> **Directions**
From the records that follow, return exactly the lines beginning at the one that contains "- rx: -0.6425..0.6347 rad" and ending at the one that contains "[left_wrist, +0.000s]", pictures left out.

────────

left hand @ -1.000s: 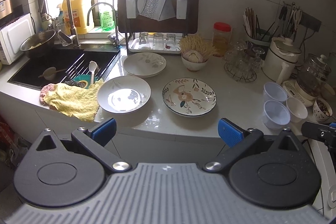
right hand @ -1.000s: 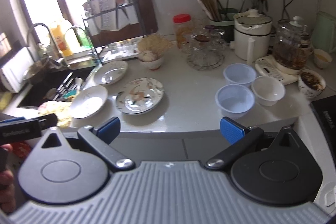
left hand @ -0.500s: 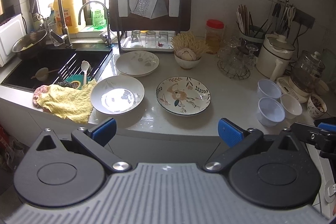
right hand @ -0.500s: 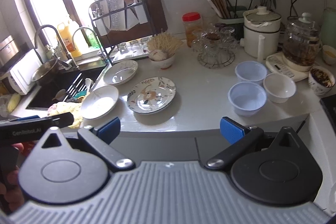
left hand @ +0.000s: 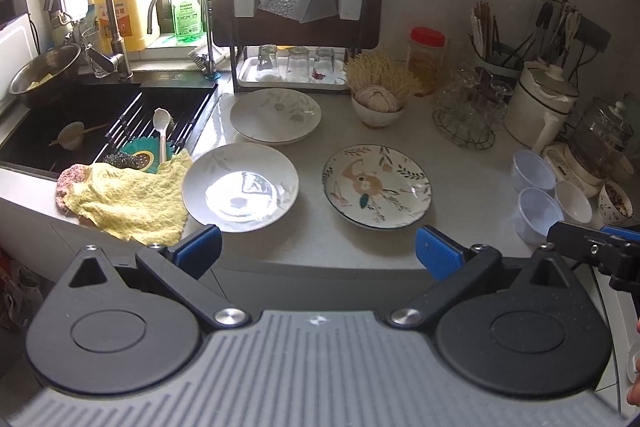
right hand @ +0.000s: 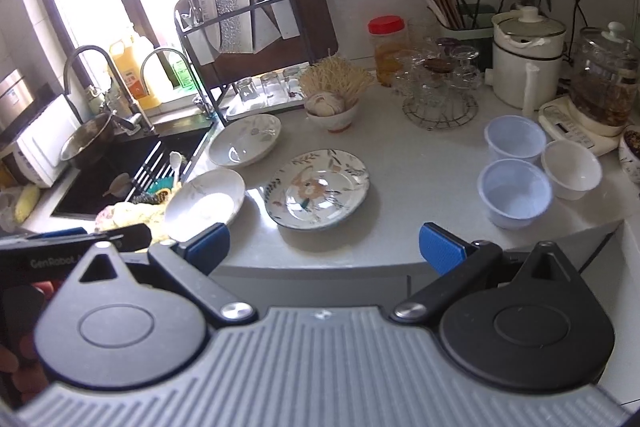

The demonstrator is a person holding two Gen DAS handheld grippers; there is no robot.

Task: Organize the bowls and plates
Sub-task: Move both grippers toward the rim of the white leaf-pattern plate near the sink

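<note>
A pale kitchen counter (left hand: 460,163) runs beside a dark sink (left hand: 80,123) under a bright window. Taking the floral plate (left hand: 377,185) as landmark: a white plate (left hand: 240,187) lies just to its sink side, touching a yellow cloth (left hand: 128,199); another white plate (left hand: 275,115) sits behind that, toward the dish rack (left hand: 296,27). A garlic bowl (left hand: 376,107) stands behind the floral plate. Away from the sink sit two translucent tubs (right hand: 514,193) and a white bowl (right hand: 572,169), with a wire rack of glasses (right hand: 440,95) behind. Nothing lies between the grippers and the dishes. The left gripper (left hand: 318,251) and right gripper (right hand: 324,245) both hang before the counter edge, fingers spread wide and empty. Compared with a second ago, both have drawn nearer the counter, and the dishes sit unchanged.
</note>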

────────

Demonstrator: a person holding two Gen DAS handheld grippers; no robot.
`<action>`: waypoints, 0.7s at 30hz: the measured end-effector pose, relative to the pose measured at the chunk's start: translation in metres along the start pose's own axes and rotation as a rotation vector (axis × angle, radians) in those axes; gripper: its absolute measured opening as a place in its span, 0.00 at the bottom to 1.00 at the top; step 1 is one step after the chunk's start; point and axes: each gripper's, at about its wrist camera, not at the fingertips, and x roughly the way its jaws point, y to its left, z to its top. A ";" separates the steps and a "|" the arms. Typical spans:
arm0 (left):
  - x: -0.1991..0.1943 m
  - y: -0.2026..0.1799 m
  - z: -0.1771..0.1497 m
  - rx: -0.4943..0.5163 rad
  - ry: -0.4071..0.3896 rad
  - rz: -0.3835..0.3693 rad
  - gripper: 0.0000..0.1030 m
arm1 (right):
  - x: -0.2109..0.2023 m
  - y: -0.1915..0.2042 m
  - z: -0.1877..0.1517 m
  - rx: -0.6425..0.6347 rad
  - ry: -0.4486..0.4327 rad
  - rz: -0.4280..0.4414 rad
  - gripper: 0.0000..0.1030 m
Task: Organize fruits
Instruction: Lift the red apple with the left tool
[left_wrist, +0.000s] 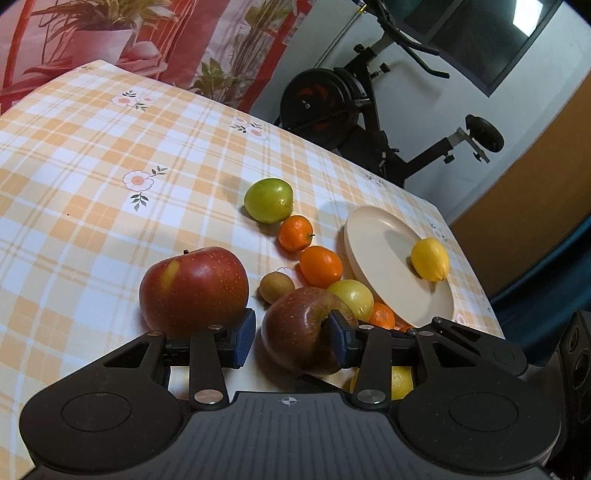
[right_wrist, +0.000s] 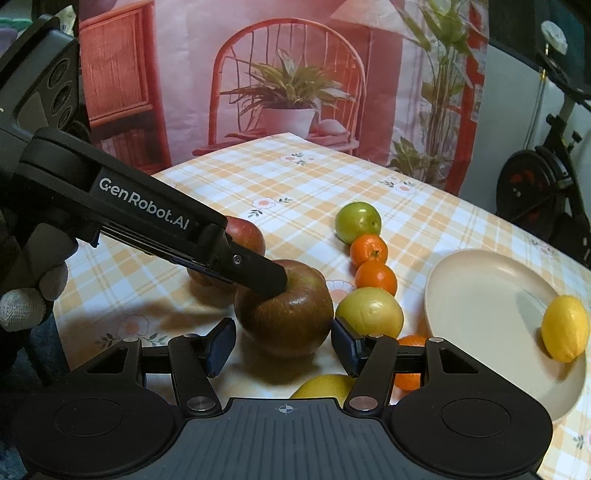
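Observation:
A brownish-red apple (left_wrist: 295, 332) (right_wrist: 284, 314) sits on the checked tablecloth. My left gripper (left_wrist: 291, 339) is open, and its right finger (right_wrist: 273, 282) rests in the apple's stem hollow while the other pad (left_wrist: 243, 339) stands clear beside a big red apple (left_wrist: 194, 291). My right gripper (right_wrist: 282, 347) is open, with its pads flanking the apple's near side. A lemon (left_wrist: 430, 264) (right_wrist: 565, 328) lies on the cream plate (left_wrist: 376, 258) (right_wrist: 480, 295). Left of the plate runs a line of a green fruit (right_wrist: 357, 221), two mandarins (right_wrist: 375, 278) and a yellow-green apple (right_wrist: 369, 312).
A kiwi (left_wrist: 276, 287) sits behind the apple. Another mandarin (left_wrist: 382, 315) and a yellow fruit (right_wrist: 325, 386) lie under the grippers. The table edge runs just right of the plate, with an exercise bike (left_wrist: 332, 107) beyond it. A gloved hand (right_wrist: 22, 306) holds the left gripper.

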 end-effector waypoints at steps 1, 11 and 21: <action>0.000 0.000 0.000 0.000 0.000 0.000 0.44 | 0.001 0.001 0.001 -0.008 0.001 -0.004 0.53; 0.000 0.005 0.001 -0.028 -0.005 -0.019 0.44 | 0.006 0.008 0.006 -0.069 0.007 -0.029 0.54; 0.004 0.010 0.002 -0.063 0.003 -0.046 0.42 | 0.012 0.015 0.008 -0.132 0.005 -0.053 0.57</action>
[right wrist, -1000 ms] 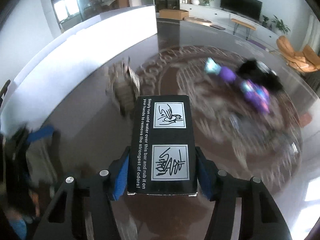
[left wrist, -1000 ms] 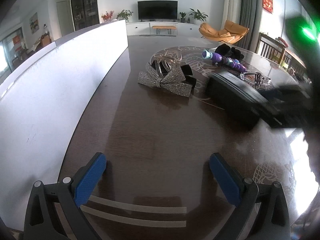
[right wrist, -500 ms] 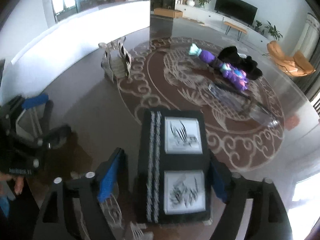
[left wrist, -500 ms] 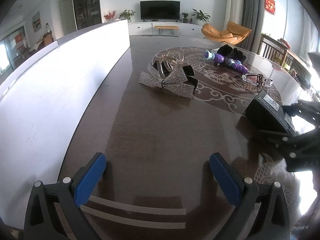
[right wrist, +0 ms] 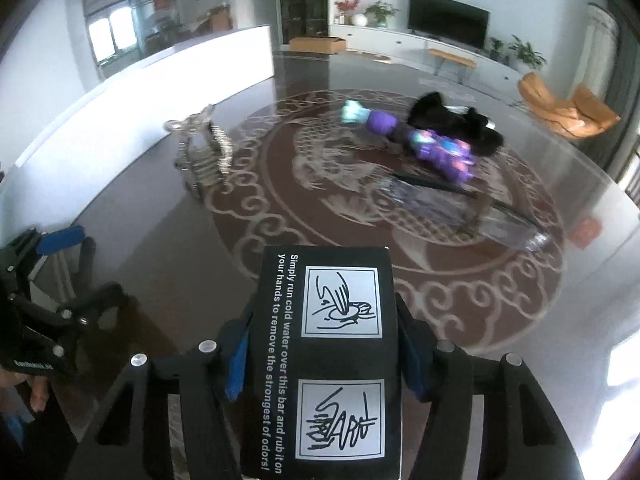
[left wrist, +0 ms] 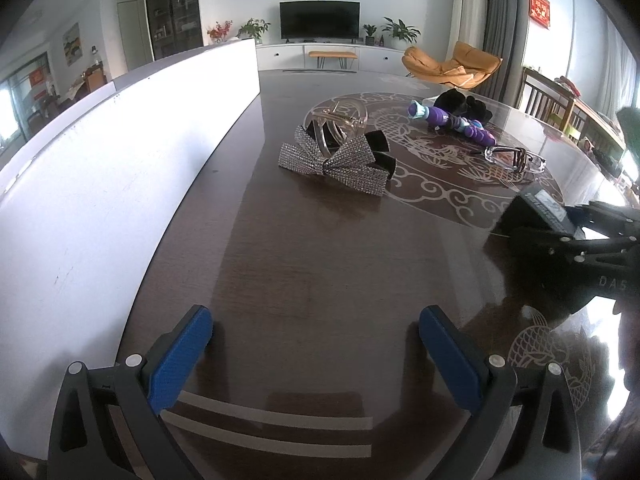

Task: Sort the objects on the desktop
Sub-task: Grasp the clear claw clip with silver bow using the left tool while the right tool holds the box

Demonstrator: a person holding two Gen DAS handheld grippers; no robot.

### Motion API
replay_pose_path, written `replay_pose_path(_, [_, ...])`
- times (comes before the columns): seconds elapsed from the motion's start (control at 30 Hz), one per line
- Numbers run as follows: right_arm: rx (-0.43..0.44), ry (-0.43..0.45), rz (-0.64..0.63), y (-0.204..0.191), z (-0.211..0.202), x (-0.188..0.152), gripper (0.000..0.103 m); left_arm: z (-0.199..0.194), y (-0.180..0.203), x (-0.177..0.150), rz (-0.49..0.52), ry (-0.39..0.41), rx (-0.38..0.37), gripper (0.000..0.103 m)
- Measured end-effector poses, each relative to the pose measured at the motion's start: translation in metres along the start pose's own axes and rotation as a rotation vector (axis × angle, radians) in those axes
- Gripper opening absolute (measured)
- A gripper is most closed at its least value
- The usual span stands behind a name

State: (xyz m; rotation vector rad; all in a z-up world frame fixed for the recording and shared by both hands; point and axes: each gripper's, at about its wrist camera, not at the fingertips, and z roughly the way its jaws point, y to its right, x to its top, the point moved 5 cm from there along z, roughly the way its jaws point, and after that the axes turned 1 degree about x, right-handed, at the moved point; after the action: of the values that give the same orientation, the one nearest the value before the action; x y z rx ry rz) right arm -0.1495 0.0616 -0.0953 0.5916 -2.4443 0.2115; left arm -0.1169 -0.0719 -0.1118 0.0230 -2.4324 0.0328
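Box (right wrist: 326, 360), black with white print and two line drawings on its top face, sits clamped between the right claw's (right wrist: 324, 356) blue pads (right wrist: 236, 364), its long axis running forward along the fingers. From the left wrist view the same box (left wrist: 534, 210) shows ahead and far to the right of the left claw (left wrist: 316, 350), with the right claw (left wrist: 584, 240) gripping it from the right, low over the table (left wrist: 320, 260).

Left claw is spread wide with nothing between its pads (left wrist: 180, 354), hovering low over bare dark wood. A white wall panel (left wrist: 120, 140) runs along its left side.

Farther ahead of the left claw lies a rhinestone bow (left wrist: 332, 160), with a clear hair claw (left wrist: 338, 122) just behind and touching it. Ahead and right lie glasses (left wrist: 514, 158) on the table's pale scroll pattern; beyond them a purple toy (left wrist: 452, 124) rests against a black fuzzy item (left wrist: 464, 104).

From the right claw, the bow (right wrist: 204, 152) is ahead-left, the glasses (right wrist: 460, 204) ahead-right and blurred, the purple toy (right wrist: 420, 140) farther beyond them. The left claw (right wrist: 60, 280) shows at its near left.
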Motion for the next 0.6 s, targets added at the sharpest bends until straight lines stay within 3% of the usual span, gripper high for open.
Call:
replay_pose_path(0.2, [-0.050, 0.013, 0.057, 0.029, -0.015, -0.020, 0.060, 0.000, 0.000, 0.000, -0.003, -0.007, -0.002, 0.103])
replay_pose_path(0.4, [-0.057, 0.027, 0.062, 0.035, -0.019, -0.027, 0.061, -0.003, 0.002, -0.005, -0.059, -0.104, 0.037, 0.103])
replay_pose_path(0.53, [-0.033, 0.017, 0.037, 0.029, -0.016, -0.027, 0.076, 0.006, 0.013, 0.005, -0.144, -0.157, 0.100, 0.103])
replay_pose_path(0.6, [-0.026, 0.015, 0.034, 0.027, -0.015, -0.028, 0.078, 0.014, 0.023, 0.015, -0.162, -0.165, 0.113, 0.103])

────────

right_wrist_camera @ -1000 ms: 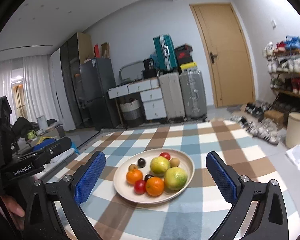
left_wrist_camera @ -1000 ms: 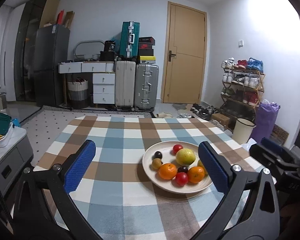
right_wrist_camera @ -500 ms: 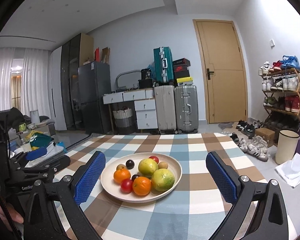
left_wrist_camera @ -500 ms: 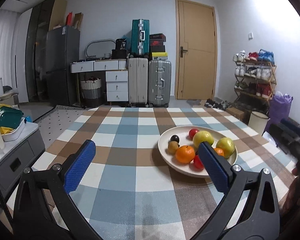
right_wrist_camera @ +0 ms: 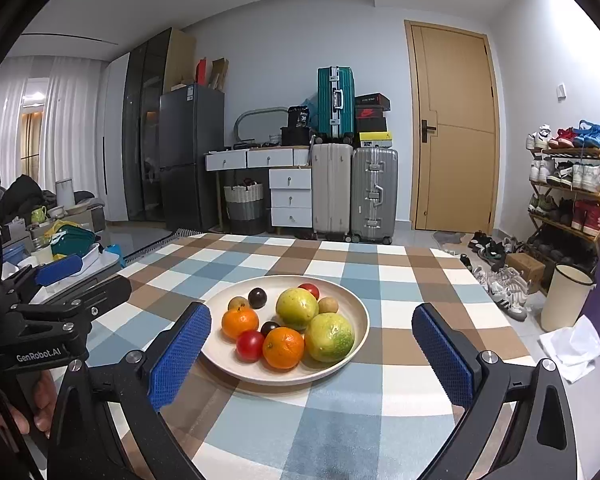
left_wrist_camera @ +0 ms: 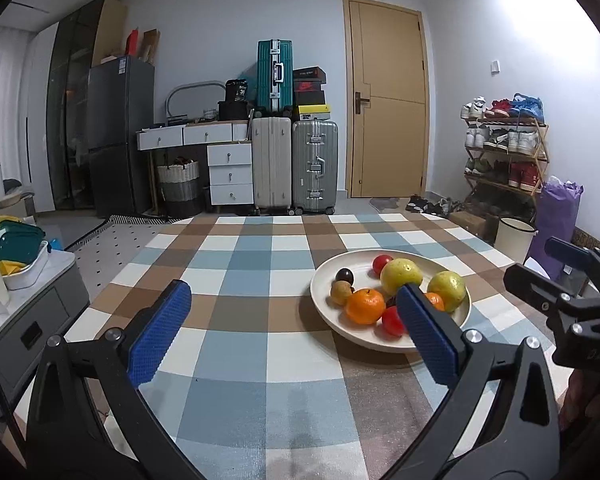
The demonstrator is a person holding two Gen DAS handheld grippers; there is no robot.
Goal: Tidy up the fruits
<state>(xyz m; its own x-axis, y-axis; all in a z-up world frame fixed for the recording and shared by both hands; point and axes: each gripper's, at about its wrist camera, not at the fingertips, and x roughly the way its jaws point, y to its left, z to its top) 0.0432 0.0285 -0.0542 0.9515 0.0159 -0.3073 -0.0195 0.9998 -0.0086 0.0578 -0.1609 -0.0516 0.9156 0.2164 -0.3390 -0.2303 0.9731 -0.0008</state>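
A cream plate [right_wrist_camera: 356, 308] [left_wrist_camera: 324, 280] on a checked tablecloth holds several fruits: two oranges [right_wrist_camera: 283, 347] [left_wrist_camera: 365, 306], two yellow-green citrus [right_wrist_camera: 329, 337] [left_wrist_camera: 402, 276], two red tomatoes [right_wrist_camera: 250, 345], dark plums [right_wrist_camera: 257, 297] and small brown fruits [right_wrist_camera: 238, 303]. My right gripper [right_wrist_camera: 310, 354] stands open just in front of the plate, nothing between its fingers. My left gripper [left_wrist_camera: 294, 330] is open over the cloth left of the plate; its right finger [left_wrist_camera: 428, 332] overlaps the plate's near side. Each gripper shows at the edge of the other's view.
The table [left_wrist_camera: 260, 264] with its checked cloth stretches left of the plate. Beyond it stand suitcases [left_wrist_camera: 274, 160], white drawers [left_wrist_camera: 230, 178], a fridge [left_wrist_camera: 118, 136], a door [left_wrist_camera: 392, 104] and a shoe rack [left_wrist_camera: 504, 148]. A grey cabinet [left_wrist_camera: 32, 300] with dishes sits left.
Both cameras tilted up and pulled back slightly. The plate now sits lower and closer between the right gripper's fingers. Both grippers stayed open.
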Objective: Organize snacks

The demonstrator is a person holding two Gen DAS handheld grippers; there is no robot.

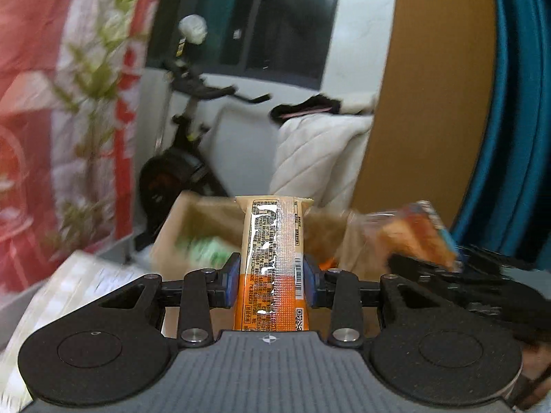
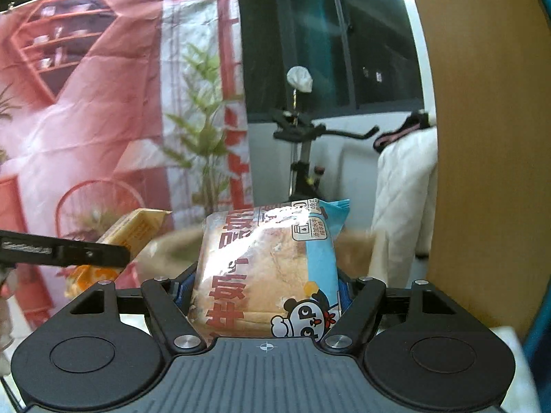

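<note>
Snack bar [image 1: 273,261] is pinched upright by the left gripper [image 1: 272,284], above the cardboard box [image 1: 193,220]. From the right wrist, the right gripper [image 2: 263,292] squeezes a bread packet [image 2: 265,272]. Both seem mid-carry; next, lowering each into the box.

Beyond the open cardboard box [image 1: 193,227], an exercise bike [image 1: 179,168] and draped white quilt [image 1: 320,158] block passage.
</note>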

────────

> **Solution to this exercise**
  - rx: -0.6425..0.6347 rad
  - ry: -0.4486..0.4327 rad
  - rz: -0.4280..0.4414 rad
  - gripper: 0.0000..0.1030 m
Task: Organize fruits
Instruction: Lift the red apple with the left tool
[left_wrist, +0.000s] 

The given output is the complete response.